Rohit Sharma’s Test captaincy faces its first huge Test
The Rohit Sharma era as captain of India has been underway for over a year, but has it truly begun?
Since Rohit became India’s all-format captain, the team has struggled to get off the ground in Test cricket, with Rohit missing three of the five matches. Due to injuries, Rohit has missed eight of India’s last ten Test matches. Several months after beating Australia 2-1 in Australia, India grabbed a 2-1 series lead in England. Virat Kohli was named Player of the Match in their penultimate Test before this sequence of games.
As white-ball captain, he has had more chances to contribute, and the team has performed well. Only Hardik Pandya, who has captained India in 11 T20Is, is ahead of Rohit, who has captained India in ten ODIs.
Over the years, Dravid has learned that tournament outcomes define captains and that a poor tournament performance may reverse bilateral successes, especially in white-ball cricket. He may be known as the captain who guided India to a 2007 World Cup group stage loss, but he’ll probably be remembered for making India a world-class ODI chasing squad.
The fact that Rohit replaced Virat Kohli was partly due to the belief that he would lead India to success in major tournaments. Rohit had just won his seventh IPL title as captain of the Mumbai Indians when he took over the white-ball teams, and in the next two years, there would be three ICC trophies up for grabs.
When teams win, the complex story is sometimes oversimplified and replayed with the captain presented as an all-knowing, benevolent mastermind. While player testimonials usually support this concept, people need to consider whether the same squad, with so many other winning components, might have won with a different skipper.
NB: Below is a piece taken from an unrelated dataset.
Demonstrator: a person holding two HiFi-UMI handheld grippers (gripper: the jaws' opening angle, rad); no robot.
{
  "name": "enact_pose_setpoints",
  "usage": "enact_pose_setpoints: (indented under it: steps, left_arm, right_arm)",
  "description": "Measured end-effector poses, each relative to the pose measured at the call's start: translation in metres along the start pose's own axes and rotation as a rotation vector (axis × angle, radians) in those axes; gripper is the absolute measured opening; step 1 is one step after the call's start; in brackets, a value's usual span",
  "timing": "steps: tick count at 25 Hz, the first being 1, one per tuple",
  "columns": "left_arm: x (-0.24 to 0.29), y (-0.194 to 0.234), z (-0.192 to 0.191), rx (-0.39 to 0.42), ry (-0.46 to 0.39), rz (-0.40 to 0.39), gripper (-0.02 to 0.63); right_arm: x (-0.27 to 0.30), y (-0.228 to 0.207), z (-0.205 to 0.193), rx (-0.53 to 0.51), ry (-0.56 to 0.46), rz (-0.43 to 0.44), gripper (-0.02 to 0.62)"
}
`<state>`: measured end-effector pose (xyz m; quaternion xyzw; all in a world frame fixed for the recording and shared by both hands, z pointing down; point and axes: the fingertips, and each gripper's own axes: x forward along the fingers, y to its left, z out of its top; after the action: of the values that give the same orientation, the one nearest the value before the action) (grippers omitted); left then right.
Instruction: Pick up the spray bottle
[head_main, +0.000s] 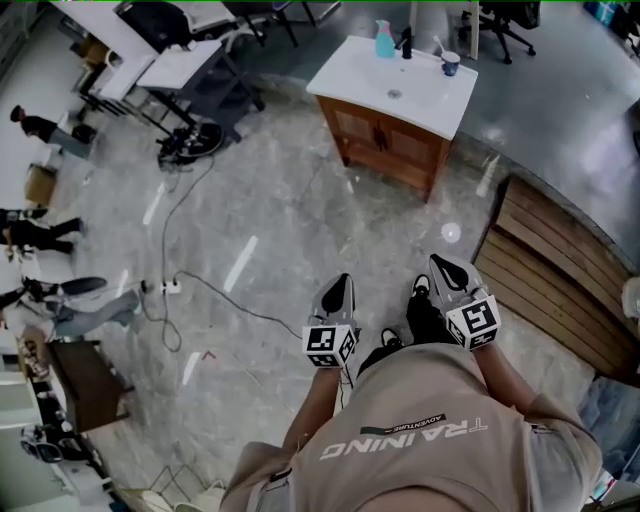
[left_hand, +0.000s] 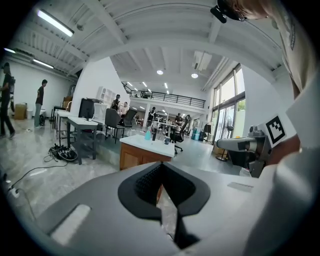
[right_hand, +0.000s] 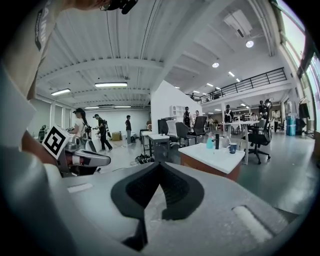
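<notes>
Risks, as judged: the floor cable (head_main: 190, 280) trails left of the walk-up and could trip the person. The spray bottle (head_main: 384, 40) stands at the back edge of the white countertop (head_main: 430, 98), well ahead, with a black pump bottle (head_main: 406, 43) just beside it. Arriving with jaws closed could topple either.

Left gripper (left_hand: 161, 165): jaws pressed together, nothing between. Right gripper (right_hand: 159, 164): likewise closed and empty. Neither touches anything.
</notes>
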<state>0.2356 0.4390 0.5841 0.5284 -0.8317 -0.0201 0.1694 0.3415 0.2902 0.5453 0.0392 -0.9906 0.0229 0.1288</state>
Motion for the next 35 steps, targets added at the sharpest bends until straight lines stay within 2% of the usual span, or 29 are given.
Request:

As India’s captain, Rohit was mysterious and charismatic. His captaincy comes under fire after a year in both formats.
Whether or not India lives up to their expectations as favourites for this year’s home World Cup may determine the fate of Rohit’s ODI captaincy. That’s the way things have to be at the moment, unfortunately.
His tenure as Test captain has only begun. Here is the stage where Rohit will lead India in one of the essential Test matches in recent memory. Australia forced India to dig deep into their stores of skill and energy to clinch a 2-1 comeback triumph in the 2016–17 Border-Gavaskar Trophy, making it probably the most excellent Test series India has hosted in this millennium.
Rohit is leading India’s most successful group of Test cricketers at a time when they are all getting on in years. Although much of the difficulty in managing this transition may be out of his hands, it will nonetheless serve as another metric by which he will be evaluated.
So, the Rohit Sharma era might not last long. And if things don’t go well in this series against Australia, India’s chances of making it to the World Test Championship final could be over before they even begin.